La felicidad y el suicidio
«Los epicúreos sabían bien que los seres humanos buscamos siempre la felicidad, incluso cuando puede parecer algo muy trágico»
El pasado lunes día 13, por la tarde, apareció en su casa madrileña el cadáver de la actriz Verónica Forqué de 66 años. Recuerdo sus ojos expresivos, su dulce vis cómica, su ingenuidad. Parece evidente que pasaba una mala racha, en los últimos tiempos, no sé si económica además, se dice que psíquica desde luego. ¿Daños colaterales de la pandemia? Si a alguien de prestigio le va bien, no acude a vulgares concursos televisivos. La autopsia realizada al cadáver evidenció muerte por ahogamiento. Sin barbitúricos -pienso que más duro- Verónica se había suicidado. Como fuere, no podía ni quería más. Los epicúreos sabían bien que los seres humanos buscamos siempre la felicidad, incluso cuando puede parecer algo muy trágico.
Siempre se procura no hablar del suicidio. Es un tema (por razones complejas) muy tabuado. Y eso que casi todos saben, desde Freud más, que si el hombre posee un poderoso instinto vital, que le hace aferrarse a la vida, posee también -acaso más oculto- un no menos fuerte impulso tanático. Somos vida y muerte. Nos cumple ser y cesar, dejar de ser, asimismo. Hace ya veintiún años, el poeta José Agustín Goytisolo (Palabras para Julia) se arrojó a la calle por una ventana de su casa de Barcelona. Quienes lo conocíamos, sabíamos bien que era un tipo encantador, muy ciclotímico, y con fuertes y hondas depresiones. Pero, inicialmente, su familia dijo -temo que resultaba increíble- que el poeta limpiaba los cristales exteriores de aquella ventana. Nadie lo imaginaba y no era joven. ¿Por qué había que ocultar el suicidio? ¿Por qué tenía que resultar vergonzoso? Nunca lo he podido entender. Ni acudiendo al humus católico ni a los más puritanos convencionalismos de una sociedad pacata. Al menos en dos altos momentos de notables civilizaciones, el suicidio (sui-caedere, matarse a sí mismo) fue algo respetable, heroico en ocasiones y noble. En el mundo romano o en el Japón tradicional. Séneca se suicidó para mantener su dignidad, y los guerreros samuráis llegaban a él para limpiar su honor ante una derrota o en ocasiones por caídas de amor. No se pregonaba el suicidio, se aceptaba, se comprendía y hasta podía llegar a admirarse. Oficialmente estamos muy lejos de todo eso, pero los íntimos corazones o la psique vulnerable saben de esa salida.

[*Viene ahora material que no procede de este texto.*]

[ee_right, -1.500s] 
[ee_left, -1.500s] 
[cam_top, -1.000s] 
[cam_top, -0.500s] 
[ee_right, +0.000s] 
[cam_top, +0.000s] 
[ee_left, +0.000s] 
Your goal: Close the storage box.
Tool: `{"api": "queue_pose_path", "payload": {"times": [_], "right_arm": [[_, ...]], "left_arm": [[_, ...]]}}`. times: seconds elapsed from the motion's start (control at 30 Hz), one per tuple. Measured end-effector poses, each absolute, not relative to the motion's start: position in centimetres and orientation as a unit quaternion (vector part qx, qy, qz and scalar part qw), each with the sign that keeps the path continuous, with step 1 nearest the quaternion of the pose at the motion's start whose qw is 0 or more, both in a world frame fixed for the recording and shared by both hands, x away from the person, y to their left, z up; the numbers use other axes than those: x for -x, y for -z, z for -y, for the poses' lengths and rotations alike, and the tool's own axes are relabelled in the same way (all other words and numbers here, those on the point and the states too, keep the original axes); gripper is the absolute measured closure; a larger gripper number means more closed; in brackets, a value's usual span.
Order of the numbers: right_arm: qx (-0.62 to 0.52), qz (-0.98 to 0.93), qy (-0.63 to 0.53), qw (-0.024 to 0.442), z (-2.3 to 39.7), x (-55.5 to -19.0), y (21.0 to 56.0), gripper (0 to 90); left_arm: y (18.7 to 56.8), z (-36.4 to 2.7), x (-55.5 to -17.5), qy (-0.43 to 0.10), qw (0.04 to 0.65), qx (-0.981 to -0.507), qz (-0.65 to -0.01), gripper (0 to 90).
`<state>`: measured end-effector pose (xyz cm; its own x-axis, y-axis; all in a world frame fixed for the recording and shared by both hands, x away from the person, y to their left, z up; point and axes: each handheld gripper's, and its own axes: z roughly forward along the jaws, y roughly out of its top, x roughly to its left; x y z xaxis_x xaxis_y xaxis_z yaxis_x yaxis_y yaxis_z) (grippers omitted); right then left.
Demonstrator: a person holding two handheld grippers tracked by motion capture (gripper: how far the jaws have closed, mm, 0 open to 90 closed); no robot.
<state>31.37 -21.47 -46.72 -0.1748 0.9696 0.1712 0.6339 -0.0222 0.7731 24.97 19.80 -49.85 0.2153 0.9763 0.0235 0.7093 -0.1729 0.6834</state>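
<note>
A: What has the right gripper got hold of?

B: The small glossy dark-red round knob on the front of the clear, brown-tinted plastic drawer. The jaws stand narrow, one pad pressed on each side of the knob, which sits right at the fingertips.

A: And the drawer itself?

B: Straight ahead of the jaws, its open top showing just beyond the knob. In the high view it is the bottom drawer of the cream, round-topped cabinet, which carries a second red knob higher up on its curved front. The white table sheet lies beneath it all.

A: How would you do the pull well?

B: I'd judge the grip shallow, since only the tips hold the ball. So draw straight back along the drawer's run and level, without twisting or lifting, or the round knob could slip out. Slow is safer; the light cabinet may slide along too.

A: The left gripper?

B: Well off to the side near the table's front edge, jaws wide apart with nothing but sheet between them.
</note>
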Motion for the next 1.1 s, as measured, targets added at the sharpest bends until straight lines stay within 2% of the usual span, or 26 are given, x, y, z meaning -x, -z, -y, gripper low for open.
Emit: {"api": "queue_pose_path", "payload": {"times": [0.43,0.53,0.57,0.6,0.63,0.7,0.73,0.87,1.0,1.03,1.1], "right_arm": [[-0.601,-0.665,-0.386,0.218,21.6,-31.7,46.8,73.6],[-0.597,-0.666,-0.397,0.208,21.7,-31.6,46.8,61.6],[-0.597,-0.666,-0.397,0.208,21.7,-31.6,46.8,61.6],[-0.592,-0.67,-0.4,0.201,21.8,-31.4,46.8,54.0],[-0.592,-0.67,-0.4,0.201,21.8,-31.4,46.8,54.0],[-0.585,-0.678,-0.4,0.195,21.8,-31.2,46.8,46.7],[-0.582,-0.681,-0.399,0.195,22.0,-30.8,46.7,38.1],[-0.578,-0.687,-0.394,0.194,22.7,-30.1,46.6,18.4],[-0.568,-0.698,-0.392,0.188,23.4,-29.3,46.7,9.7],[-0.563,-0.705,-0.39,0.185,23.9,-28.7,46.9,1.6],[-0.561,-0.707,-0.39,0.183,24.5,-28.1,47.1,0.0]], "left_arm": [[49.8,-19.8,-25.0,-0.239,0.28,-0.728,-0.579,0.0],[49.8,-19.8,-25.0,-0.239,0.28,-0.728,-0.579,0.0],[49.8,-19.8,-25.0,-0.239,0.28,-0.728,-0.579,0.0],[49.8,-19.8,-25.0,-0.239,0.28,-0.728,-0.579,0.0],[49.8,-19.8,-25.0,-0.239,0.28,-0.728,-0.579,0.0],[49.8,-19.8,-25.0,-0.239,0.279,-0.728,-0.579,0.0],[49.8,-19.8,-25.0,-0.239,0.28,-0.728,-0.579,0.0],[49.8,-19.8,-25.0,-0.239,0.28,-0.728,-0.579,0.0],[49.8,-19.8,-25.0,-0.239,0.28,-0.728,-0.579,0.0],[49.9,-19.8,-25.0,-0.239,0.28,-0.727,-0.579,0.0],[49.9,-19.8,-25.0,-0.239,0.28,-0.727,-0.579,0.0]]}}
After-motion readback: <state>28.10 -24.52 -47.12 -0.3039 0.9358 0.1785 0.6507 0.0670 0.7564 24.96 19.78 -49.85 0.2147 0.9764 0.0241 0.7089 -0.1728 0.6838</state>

Al suicidio se llega, a veces, por un desesperado vitalismo. No hay contradicción. O porque no se puede más o porque no se desea una vida ancilar, pobre, dependiente, sin nada de lo que fue «vida» para esa persona. El británico Al Alvarez escribió un notable libro sobre el suicidio, El dios salvaje. La obra se subtitula «El duro oficio de vivir». La gran poetisa argentina Alfonsina Storni, enferma de cáncer, se suicidó en el mar. Tenía un motivo para buscar la muerte, pero muchas veces la había sentido, como dice este verso suyo: «Sobre la vida oscura la muerte resplandece». Y el poeta ruso Serguei Yesenin -guapo, amante de la bailarina Isadora Duncan- también se suicidó ahorcándose. Creía que había llegado al fin de su ruta. Dejó un hermoso poema, cuyos dos últimos versos son muy citados: «En la vida, morir no es nada nuevo/ ni es nada nuevo vivir, por supuesto». He citado a una mujer y a un hombre que fueron enormes vitalistas, que devoraron sus vidas, que desearon la plenitud de estar vivos. Cuando eso ya no parecía posible, asumieron la muerte propia como el final del vitalismo, su consumación. La muerte es el último acto de la vida. Son muestras (pocas) contra el ocultamiento o el silencio del suicidio.
El suicidio -raramente se dice- es la tercera causa de muerte en muchos países del mundo. En España, en 2020 -el atroz confinamiento- el número de suicidios (y bastantes jóvenes) aumentó algo más de un 12% respecto a 2019. Hay que hablar, destabúar, decir. Adiós, Verónica. De Borges es este espléndido verso: «La vasta y vaga y necesaria muerte». Sólo es un llamado a la reflexión.